### Exercise prompt
In the entries that follow, find the line containing "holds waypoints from"; from there, copy every line exactly through the line containing "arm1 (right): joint".

### Dataset
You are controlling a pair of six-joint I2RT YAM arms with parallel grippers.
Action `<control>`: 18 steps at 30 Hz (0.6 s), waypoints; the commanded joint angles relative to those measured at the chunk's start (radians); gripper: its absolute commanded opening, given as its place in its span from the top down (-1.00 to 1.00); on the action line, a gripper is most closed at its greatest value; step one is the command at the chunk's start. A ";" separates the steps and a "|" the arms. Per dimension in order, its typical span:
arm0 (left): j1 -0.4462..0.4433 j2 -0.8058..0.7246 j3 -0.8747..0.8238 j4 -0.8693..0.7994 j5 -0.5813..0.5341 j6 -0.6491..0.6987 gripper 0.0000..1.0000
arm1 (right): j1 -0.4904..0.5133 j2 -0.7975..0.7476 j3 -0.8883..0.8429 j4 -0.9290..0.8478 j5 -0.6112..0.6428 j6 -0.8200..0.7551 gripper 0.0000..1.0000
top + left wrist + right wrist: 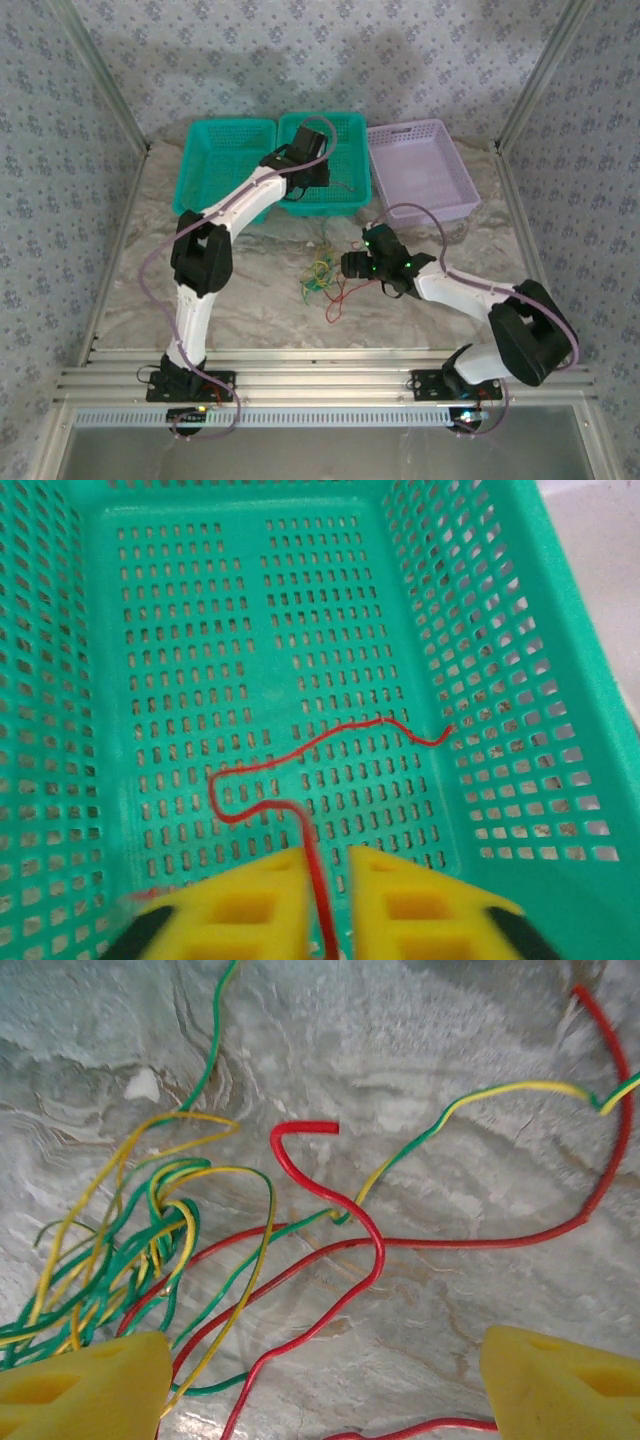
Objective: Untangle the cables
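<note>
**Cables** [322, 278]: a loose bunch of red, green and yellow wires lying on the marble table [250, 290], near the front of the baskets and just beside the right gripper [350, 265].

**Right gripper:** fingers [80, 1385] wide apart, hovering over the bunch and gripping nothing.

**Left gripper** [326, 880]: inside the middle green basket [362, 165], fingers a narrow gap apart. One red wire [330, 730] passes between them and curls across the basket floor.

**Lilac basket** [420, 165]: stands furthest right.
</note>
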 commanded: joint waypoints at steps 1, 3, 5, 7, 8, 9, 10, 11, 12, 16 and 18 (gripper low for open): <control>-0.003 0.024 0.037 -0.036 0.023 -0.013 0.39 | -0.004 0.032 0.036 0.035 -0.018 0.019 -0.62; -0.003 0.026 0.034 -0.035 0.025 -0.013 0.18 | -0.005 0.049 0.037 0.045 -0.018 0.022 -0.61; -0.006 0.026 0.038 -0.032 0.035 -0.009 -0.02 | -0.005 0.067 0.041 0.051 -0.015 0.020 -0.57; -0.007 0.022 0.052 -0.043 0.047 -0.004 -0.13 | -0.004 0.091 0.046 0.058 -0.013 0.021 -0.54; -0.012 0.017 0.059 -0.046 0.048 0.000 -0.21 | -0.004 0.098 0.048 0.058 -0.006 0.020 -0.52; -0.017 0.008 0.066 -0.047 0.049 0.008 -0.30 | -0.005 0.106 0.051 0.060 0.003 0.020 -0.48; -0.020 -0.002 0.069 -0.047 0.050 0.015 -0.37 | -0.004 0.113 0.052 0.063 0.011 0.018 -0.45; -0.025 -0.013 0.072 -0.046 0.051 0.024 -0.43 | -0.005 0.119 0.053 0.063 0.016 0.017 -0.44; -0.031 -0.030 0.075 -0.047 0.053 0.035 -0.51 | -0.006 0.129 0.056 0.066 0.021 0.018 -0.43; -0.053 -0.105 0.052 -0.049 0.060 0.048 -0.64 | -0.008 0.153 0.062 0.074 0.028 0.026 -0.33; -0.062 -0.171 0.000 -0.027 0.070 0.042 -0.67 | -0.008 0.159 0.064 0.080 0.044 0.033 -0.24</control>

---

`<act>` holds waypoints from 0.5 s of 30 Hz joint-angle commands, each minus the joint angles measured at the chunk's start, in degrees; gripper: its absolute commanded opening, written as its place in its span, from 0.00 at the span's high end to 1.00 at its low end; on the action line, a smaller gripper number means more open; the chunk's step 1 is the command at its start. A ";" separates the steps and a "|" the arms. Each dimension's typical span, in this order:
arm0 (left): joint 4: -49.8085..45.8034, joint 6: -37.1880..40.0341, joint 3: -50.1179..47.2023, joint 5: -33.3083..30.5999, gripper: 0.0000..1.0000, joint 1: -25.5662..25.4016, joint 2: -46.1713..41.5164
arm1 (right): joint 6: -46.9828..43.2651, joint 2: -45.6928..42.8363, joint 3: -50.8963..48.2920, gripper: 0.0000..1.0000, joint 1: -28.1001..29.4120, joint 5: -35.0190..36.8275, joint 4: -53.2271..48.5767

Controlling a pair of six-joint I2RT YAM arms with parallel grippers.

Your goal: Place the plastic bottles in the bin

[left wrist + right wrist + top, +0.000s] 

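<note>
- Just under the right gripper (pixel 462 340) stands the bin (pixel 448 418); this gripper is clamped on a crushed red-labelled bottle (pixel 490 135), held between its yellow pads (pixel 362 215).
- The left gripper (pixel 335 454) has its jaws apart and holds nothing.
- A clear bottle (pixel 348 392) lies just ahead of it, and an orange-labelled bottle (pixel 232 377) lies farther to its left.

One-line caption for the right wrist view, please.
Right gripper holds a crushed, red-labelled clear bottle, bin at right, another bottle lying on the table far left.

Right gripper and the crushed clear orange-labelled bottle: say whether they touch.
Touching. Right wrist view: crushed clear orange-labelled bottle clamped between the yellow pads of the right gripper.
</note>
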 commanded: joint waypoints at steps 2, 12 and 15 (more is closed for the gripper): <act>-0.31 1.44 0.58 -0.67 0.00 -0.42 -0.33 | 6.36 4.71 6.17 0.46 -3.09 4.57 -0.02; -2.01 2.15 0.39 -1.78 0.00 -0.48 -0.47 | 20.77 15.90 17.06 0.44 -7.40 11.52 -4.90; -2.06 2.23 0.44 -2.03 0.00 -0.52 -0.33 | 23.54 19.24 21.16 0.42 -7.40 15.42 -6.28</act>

### Response to this exercise
`<act>` holds waypoints from 0.5 s of 30 Hz joint-angle commands, each minus the joint angles measured at the chunk's start, in degrees; gripper: its absolute commanded opening, written as its place in its span, from 0.00 at the span's high end to 1.00 at its low end; on the action line, a smaller gripper number means more open; the chunk's step 1 is the command at its start. A ";" separates the steps and a "|" the arms. Each dimension's typical span, in this order:
arm0 (left): joint 4: -49.8085..45.8034, joint 6: -37.1880..40.0341, joint 3: -50.1179..47.2023, joint 5: -33.3083..30.5999, gripper: 0.0000..1.0000, joint 1: -25.5662..25.4016, joint 2: -46.1713..41.5164
arm1 (right): joint 6: -46.9828..43.2651, joint 2: -45.6928..42.8363, joint 3: -50.8963..48.2920, gripper: 0.0000..1.0000, joint 1: -28.1001..29.4120, joint 5: -35.0190..36.8275, joint 4: -53.2271..48.5767

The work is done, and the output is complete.